Historical Resources
 
Archives

Search

Search the archives, the web site, or other NARA resources

Begin Search
Reference Desk Research Policies Research Grants

Remarks of Senator John F. Kennedy at United Steelworkers Convention, Los Angeles, California, September 19, 1956

This is a redaction of this speech made for the convenience of readers and researchers. Two versions of the speech exist in the Senate Speech file of the John F. Kennedy Pre-Presidential Papers here at the John F. Kennedy Library, an apparent draft and a text published in the "Minutes of the Eighth Constitutional Convention of the United Steelworkers of America."  We have based our text on that publication and provided a link to page images of the draft version at the bottom of the page.

Ladies and gentlemen, I am grateful for your very generous reception and for the kind words of your President. He and I shared a floor at the Chicago Convention. I was in Suite 1005 and he was in 1005A. I remember one day someone was trying to get in my suite. Finally the phone rang and the voice said, "Senator, I will tell you what we will do. If you will send us all the pretty girl volunteers that you have who are going to your headquarters, I will send you all the delegates who are going to our headquarters."

As you know, I did not make out very well in Chicago, but I never did get a report on whoever was at the other end of the telephone. I suppose every time I think of that second ballot at the Chicago Convention I shall be reminded of the story of the Western pioneer who was a member of a wagon train coming westward. The little band was attacked by Indians, and the pioneer was picked up three days later with some arrows in his back and a piece of his scalp missing. They gave him some whiskey and finally revived him. They asked him if it hurt. He replied, "Only when I laugh."

As you know, the Democratic Presidential Candidate, Mr. Stevenson, is engaged in a hard campaign. What makes it so difficult is that the Republican Party and the Republican spokesman are singing all songs in whatever key they may be sung in, hoping that all of them will bring success to them in November. It is not very difficult for the Secretary of Commerce, Mr. Sinclair Weeks and the Secretary of Treasury, Mr. George Humphrey to assure their corporate friends that everything is in safe hands, while at the same time Jim Mitchell, Secretary of Labor, and one of the most respected members of the Eisenhower Administration, Professor Larson, go around telling some of the rest of us that everything is in very good hands. It reminds me of the explanation of the success of a prominent western Governor, who seemed to have the popularity of all people, Republicans and Democrats, and yet the contention was the poor people thought he was a friend of poor people and the rich people knew he was not.

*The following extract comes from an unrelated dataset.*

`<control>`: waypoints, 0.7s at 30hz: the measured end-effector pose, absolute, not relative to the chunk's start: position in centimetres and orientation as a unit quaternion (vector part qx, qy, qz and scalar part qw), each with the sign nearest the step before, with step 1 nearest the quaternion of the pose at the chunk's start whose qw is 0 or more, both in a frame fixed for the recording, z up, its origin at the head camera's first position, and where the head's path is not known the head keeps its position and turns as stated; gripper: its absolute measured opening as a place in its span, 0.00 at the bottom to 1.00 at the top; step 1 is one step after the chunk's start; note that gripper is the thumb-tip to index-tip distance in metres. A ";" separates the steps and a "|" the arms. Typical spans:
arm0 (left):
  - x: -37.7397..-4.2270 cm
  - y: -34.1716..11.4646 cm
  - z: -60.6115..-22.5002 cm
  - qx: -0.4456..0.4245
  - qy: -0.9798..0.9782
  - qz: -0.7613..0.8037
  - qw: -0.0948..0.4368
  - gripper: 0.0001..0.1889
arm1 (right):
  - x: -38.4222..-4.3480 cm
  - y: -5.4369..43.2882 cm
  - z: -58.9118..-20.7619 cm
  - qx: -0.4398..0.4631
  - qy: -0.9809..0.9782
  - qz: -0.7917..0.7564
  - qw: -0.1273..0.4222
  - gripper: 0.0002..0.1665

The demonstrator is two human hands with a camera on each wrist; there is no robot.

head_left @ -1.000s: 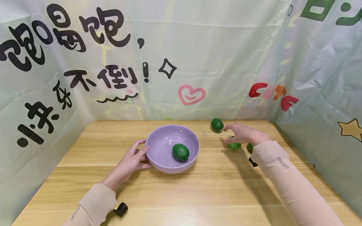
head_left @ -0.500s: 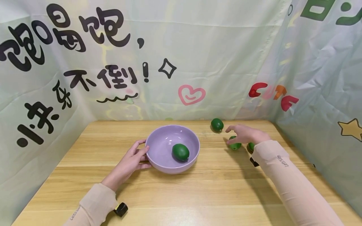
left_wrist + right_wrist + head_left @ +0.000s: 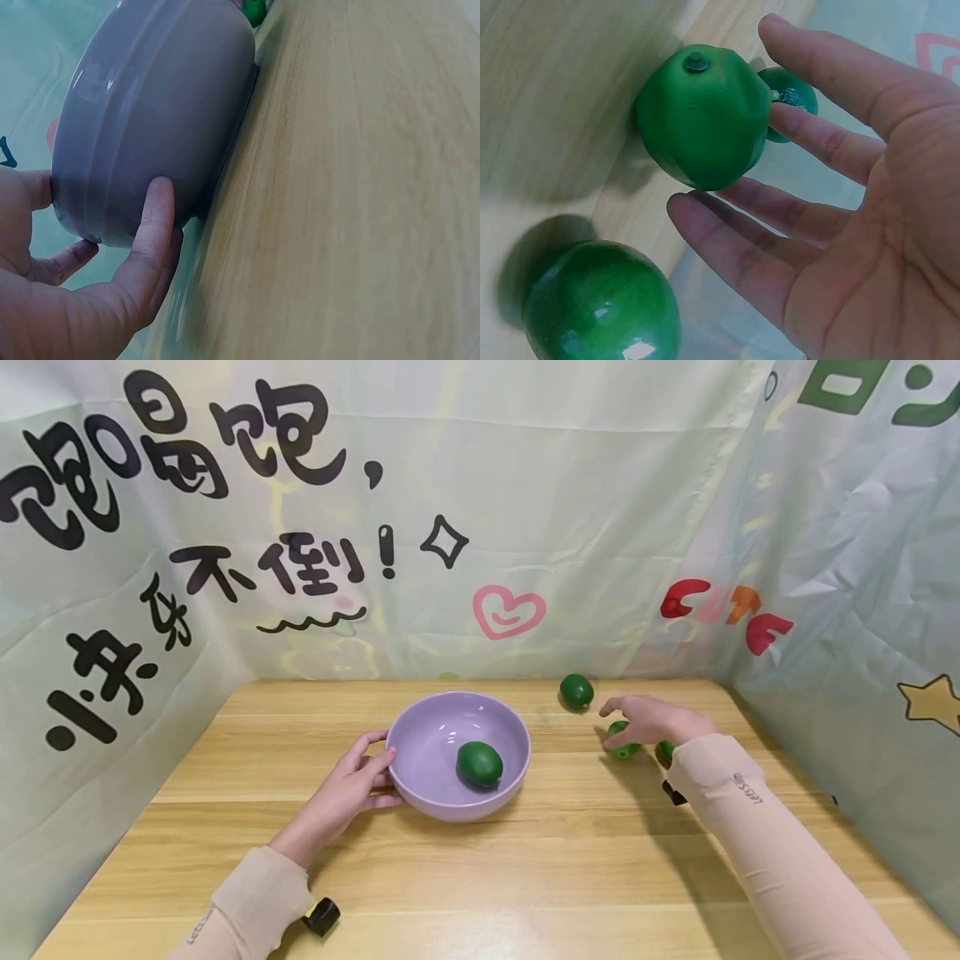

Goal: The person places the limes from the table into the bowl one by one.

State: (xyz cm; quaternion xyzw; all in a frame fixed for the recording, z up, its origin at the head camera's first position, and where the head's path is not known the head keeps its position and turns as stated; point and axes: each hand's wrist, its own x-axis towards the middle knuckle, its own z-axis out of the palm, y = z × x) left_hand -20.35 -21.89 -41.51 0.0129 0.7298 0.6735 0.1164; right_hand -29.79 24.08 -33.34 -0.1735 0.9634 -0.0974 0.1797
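Observation:
My left hand (image 3: 354,778) holds the purple bowl (image 3: 427,760) at its left side, thumb at the rim and fingers against the outer wall (image 3: 161,112). A dark green lime (image 3: 480,765) lies inside the bowl. On the right, my right hand (image 3: 654,718) hovers over a lighter green, dimpled fruit like a lime (image 3: 705,120), its fingers spread beside it and its thumb apart. Part of that fruit is hidden by the hand in the head view. Another green lime (image 3: 577,692) rests further back, and one more (image 3: 604,304) sits near the right wrist, mostly covered by it.
The wooden table (image 3: 465,885) ends at a pale fabric backdrop (image 3: 600,510) behind, with fabric at both sides too. A black wrist camera (image 3: 322,917) shows under the left sleeve, and a black piece (image 3: 674,792) under the right wrist.
My right hand has shifted slightly right and closer around the lighter green fruit, away from the back lime. The left hand, bowl and the limes stay in place.

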 end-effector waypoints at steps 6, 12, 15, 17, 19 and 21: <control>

As I say, I like Jim Mitchell, and I think the Democrats like Jim Mitchell. We are sorry he does not speak with a somewhat stronger voice. He likes Ike. The only real question is whether Ike likes him. You may recall that Secretary Mitchell in 1953 told a labor convention that one of his first objectives was to shore up our minimum wage laws. The President asked the Republican Congress to amend the Republican budget for enforcing those laws, and after Secretary Mitchell in 1954 said he categorically opposed the right-to-work laws, the President told his press conference that Mr. Mitchell's views did not necessarily represent the Administration's views. And after Secretary of Labor Mitchell in 1955 appeared before our Senate Labor Committee in support of greater minimum wage coverage, particularly in retail stores, the President told his news conference that he had not specifically recommended extending coverage to any class or group, retail or otherwise, and one of Mr. Mitchell's subordinates came back and told our Labor Committee that they really only wanted the problem studied, not acted upon. I can just see Secretary Mitchell in his office, observing one command after another coming from the White House repudiating his generous offer, saying, "Somebody up there doesn't like me."

From what I read in the newspaper, the secretary seems to have several points. First of all, this is a year of prosperity that is equally shared in by business and labor. It is a fact that the corporate profits of business have gone up 28 per cent while workers' wages have gone up 6 per cent in the last year. That sort of equal division of prosperity is like the rabbit stew that they used to serve during the meat shortage of World War II. One customer challenged it and said, "There must be some horse meat in it."

The butcher said, "Not more than 50-50, one horse for every rabbit."

That is the kind of division of prosperity we have. They have been getting the horses.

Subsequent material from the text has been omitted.